Its election season again. As India gears up to choose the next government, equity markets make new highs in the hope that elections will throw up a 'decisive' mandate. There appear to be three expectations that are driving market performance. First, the expectation that a new right wing government will come in with a decisive mandate and help resurrect India's economic growth. The next assumption is that inflation will fall and consequently interest rates. Finally, this will lead to a resumption of investment activity by the private sector. Let's look at the likelihood of these happening.
Political stability-does it help economic growth?
A commonly held misconception, often repeated by popular media, is that political stability leads to faster economic growth. The Indian experience is completely at variance with this. Readers will remember that pre 1992, we had single party governments for the most part, with extremely poor track record of growth. The first minority government to survive its term in India was Narasimha Rao's government-that heralded a dismantling of controls-and unleashed economic growth. Since then, we have had higher growth than in any decade earlier. This also coincided with a period where we have always had coalition governments.
A recent report by JP Morgan (JPM) highlights that not only does the economy grow faster when the largest party is a smaller part of parliament (JPM defines index of political stability as ratio of largest party/parliament size), more stable governments have a poorer record in inflation management. The data suggest that contrary to popular belief, relatively unstable coalitions work better at growth and inflation management.

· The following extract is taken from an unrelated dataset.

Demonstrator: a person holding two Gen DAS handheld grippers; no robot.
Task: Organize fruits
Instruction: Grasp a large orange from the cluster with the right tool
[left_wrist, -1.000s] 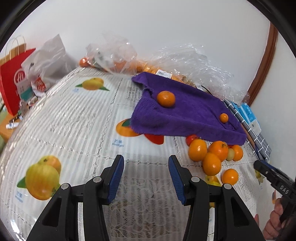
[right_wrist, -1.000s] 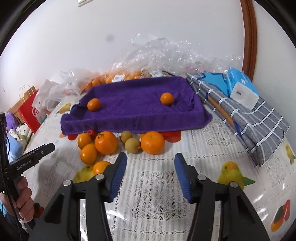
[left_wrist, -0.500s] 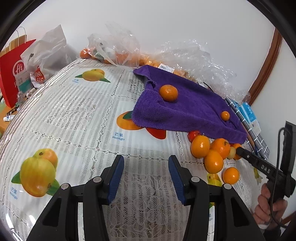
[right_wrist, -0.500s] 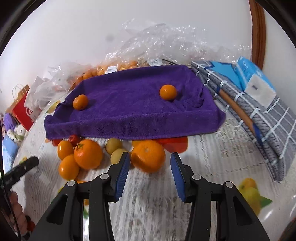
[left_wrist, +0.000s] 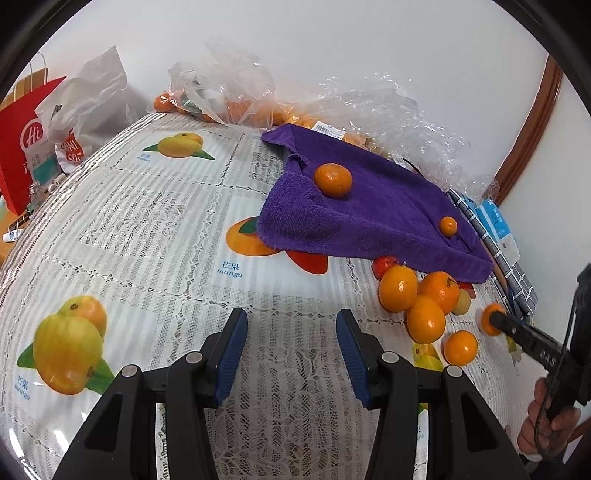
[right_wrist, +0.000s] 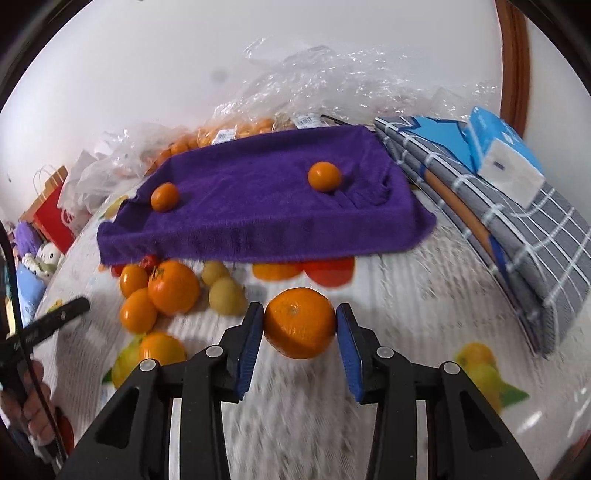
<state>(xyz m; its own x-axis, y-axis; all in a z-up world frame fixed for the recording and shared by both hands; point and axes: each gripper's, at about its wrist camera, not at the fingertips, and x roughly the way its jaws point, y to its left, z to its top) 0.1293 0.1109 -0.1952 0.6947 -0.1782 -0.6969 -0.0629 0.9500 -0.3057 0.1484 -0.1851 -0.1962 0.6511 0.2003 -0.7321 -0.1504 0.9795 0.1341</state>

As they say-be careful what you wish for, your wishes may be granted.
Can investment cycle revive?
The investment cycle in India went through a major up tick since 2004-peaking in 2012. This also coincided with increased demand partially fuelled by easy money. The shock in 2008 led to a demand slowdown, but with liquidity injections by global central banks, the slowdown did not last. Domestic factors have led to a decrease in investment post 2012. Policy issues with regard to land acquisition, environmental clearances, and mining rights led to large number of projects being stalled or shelved (see charts).
Can some quick decision making-the kind we have seen in the past few weeks by the existing government help revive the cycle? Recall that most infrastructure projects are sensitive to delays as they are usually heavily leveraged. Delay in project implementation can often lead to permanent unviability. In addition, with demand slowing, some projects may remain unviable even after debt restructuring. In essence, with weak demand leaving large capacities unutilised, it appears unlikely that investment demand will revive soon.

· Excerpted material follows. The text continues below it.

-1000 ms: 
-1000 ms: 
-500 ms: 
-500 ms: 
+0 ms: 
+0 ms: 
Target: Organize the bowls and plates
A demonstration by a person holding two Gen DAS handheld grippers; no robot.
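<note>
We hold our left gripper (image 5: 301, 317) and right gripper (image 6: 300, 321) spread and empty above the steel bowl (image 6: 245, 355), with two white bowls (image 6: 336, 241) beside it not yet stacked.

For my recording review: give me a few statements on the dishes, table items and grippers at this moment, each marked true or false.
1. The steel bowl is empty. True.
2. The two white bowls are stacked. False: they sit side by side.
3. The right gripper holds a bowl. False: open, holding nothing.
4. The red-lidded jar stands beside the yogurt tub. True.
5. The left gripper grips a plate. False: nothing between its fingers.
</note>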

Inflation may be more difficult to control
High inflation and poor growth implies an economy that is operating near its peak capacity. India has grown at a more rapid pace in the past without the same levels of inflation. What explains this stubborn inflation and a weak demand scenario? Clearly, India's output gap-the difference between what the economy is capable of producing and what it currently produces-is not very large. As alluded to above, policy issues have constrained new capacities and reduced productivity of capital and labour. Consequently, demand revival could easily lead to another bout of inflation.
Un-seasonal rainfall in recent weeks will put paid to expectations of a good summer crop and food inflation may reappear. If demand were to revive, corporate India will attempt to restore margins-which would be inflationary. Given the recent stance of RBI to target CPI, it is unlikely that interest rates will fall in a hurry.
Investment in cyclicals is perhaps premature
Of late, interest rate sensitives like capital goods and banks have rallied smartly. However, this strategy is fraught with risk. The assumption that capital expenditure will rise is premature. No matter the government, it is unlikely that private sector capex will witness a major up tick in the next 6-12 months. In addition, demand revival carries with it seeds for sustained inflation and increasing CAD. On the other hand, weak demand will result in de-rating of markets.
The market appears to be trading at relatively inexpensive valuations. However, it has to be kept in mind that corporate India is also generating the lowest return on capital in over a decade. Therefore applying mid cycle multiples at cycle low earnings already discounts the turn-around that we are yet to see. For investors entering now, the investment horizon has to increase to at least two years to expect reasonable returns. In any case, investing in cyclicals can at best be a tactic, not a strategy for now.
Anand Tandon is an independent analyst.